YOUR GOAL: Lines in the data below that contain the word "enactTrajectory" are to be copied.

MATERIAL SUPPLIED:

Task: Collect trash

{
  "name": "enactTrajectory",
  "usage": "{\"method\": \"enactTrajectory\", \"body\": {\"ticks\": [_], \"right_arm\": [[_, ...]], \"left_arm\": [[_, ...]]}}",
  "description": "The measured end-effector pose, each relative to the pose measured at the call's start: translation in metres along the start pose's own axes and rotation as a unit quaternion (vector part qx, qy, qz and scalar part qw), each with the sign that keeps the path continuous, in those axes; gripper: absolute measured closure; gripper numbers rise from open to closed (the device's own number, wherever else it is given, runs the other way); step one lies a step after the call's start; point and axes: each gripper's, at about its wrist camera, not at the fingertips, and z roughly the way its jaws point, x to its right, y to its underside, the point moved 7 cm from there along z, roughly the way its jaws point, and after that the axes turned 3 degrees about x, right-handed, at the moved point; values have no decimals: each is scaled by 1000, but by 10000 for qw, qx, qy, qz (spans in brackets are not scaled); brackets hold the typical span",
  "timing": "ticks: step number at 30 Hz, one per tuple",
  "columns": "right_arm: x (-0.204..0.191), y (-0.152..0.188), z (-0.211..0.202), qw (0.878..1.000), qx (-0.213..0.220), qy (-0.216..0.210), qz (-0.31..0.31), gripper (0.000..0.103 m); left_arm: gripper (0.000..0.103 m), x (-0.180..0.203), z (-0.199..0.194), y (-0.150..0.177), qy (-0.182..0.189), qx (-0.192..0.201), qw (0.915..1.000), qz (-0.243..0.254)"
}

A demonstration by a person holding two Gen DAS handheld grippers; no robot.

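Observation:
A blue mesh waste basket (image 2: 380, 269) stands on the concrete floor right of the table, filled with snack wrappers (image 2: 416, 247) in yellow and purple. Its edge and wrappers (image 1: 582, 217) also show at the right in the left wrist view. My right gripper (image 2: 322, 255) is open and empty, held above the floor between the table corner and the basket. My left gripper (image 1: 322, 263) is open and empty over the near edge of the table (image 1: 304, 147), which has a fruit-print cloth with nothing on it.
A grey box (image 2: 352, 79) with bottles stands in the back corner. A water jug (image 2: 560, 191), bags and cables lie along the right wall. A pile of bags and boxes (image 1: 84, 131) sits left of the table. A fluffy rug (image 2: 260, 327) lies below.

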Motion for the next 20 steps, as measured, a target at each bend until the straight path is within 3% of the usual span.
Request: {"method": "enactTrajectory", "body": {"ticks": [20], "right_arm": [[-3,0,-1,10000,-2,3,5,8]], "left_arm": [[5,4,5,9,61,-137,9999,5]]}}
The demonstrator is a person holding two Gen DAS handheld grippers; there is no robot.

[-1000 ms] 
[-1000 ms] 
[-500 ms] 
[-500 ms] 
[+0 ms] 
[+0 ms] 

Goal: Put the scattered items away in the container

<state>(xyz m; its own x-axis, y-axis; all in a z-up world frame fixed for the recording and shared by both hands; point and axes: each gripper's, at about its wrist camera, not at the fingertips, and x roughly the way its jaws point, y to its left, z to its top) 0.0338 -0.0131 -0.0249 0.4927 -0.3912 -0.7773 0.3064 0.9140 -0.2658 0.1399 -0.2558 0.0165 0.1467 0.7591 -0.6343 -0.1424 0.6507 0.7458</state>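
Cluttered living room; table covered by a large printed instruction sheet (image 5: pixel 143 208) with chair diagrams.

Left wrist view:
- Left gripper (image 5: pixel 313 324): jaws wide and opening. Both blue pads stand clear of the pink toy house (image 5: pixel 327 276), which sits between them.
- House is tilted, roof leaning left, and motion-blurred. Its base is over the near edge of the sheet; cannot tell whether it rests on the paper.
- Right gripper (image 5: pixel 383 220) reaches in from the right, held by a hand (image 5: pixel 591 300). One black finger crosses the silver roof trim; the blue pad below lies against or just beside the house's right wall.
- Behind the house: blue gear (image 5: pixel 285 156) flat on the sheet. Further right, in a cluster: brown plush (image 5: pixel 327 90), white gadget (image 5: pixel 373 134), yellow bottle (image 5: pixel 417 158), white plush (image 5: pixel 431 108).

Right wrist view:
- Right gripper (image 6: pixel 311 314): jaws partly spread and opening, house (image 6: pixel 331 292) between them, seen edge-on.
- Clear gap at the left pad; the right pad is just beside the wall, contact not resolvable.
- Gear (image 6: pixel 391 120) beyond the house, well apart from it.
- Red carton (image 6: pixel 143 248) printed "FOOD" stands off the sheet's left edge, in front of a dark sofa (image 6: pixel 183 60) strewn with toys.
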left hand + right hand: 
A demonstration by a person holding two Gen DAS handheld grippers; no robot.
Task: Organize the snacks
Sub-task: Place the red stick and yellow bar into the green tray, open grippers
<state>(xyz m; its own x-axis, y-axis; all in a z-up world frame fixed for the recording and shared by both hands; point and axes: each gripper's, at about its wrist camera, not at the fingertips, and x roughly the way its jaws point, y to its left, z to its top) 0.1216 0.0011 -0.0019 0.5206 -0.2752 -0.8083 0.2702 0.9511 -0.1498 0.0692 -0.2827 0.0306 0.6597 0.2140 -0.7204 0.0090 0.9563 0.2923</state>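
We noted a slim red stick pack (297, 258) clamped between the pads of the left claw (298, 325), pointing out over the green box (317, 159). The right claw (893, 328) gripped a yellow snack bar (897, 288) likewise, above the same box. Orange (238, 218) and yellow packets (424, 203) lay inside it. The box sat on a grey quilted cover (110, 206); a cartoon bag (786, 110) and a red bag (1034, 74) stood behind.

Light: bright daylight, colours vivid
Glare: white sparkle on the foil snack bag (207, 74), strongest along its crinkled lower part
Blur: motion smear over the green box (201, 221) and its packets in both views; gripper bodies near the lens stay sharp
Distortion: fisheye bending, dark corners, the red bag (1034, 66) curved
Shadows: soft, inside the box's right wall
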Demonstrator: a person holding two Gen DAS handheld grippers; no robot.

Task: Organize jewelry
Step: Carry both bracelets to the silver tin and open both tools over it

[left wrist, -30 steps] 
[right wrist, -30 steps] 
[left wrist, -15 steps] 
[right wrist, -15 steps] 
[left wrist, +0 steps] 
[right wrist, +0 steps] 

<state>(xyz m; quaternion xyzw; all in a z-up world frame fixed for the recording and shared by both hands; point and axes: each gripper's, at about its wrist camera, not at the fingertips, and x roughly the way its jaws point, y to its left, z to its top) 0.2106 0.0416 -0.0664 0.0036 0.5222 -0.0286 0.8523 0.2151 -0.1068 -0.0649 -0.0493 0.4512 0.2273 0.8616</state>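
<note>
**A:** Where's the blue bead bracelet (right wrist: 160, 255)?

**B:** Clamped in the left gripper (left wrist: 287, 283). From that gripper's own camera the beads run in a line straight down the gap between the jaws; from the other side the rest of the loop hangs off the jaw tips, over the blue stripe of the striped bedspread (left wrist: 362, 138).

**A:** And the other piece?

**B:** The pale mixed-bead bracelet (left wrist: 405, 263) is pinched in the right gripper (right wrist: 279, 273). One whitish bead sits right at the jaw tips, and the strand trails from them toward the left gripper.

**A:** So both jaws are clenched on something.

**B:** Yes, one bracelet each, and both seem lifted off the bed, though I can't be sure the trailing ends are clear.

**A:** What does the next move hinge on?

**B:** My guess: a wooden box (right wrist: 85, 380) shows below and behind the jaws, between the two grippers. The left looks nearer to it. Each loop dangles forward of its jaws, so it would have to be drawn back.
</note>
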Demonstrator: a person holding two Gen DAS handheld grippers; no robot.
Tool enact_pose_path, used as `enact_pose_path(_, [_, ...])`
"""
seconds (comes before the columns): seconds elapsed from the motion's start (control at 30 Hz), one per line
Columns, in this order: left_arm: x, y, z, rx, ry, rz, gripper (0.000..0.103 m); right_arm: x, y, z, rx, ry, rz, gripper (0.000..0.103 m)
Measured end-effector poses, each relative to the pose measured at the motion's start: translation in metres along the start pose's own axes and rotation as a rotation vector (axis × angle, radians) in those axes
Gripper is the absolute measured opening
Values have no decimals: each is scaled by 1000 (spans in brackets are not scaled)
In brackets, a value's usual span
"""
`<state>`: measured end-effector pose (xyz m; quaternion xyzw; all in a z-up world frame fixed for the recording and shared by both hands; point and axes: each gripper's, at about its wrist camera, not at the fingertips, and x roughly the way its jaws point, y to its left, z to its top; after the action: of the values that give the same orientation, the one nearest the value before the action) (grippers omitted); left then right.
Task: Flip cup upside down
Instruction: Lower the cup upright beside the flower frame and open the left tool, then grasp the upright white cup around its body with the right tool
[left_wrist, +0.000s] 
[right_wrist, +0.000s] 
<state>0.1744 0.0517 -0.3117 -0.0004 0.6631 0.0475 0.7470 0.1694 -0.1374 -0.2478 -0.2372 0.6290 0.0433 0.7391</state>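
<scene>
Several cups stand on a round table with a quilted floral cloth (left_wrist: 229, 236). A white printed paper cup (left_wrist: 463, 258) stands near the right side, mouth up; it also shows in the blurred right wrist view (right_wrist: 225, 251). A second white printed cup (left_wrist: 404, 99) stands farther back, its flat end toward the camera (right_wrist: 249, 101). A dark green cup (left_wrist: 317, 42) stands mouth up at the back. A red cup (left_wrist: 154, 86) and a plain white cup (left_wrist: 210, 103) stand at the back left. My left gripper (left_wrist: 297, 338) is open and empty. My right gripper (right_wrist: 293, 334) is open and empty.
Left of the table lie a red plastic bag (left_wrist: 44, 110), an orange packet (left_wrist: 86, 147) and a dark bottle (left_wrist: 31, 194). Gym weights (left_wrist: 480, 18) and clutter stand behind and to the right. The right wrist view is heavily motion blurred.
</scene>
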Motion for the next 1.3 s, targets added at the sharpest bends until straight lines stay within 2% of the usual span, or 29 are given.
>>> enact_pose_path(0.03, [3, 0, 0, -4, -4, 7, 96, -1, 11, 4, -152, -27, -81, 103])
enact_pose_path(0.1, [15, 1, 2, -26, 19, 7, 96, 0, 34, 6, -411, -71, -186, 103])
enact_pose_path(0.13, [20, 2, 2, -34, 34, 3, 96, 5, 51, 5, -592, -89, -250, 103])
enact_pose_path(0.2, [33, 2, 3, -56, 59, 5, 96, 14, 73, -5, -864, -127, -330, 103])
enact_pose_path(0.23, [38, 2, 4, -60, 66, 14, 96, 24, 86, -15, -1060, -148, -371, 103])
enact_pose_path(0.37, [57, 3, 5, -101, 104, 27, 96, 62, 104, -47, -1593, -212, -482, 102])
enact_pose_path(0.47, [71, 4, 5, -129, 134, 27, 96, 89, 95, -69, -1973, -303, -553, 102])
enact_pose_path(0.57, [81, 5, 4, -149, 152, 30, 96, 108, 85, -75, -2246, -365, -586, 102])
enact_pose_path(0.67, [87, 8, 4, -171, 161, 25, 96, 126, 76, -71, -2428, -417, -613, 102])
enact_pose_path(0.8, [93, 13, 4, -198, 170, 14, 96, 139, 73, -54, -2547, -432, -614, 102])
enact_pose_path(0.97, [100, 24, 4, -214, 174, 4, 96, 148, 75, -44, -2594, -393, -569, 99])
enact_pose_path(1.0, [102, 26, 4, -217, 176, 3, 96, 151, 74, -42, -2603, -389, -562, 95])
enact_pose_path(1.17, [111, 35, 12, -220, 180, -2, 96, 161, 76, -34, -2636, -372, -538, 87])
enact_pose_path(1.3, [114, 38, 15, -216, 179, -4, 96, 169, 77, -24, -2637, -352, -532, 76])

REPLY TO THE TASK:
  "name": "enactTrajectory",
  "usage": "{\"method\": \"enactTrajectory\", \"body\": {\"ticks\": [_], \"right_arm\": [[_, ...]], \"left_arm\": [[_, ...]]}}",
Request: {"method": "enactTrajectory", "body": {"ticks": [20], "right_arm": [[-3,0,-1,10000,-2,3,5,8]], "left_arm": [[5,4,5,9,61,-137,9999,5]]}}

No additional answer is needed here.